• WHAT IS NEEDED: In the listing below, locate the lines bearing the word "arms". Copy every one of them.

• GIVEN INFORMATION:
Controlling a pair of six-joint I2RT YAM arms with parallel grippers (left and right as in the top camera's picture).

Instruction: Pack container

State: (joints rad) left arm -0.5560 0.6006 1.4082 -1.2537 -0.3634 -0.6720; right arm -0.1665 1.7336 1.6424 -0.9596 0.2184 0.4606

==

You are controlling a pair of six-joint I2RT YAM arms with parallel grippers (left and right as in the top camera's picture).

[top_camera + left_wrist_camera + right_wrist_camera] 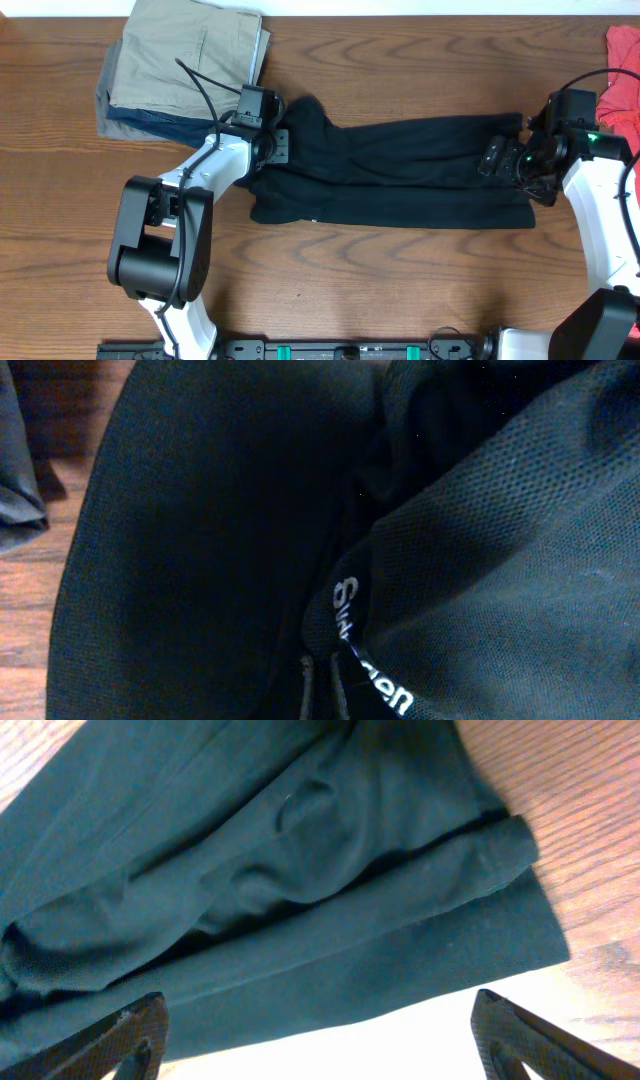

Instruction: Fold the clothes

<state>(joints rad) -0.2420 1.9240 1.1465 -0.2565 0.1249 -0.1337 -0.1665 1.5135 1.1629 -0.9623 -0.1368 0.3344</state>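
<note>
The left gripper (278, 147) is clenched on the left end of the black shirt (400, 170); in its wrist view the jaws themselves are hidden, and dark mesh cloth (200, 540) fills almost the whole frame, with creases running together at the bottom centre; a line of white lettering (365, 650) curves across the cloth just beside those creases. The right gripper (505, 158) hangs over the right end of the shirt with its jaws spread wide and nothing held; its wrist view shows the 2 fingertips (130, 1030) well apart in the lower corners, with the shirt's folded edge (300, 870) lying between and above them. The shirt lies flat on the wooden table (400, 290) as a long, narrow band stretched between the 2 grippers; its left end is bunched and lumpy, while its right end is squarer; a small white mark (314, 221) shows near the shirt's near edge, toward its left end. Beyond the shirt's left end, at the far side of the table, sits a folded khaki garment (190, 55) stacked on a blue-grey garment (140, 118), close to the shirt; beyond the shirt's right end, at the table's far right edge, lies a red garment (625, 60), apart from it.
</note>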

• RESPONSE BELOW:
Controlling a pair of six-joint I2RT YAM arms with parallel grippers (left and right as in the top camera's picture).
You are controlling a pair of six-joint I2RT YAM arms with parallel grippers (left and right as in the top camera's picture).

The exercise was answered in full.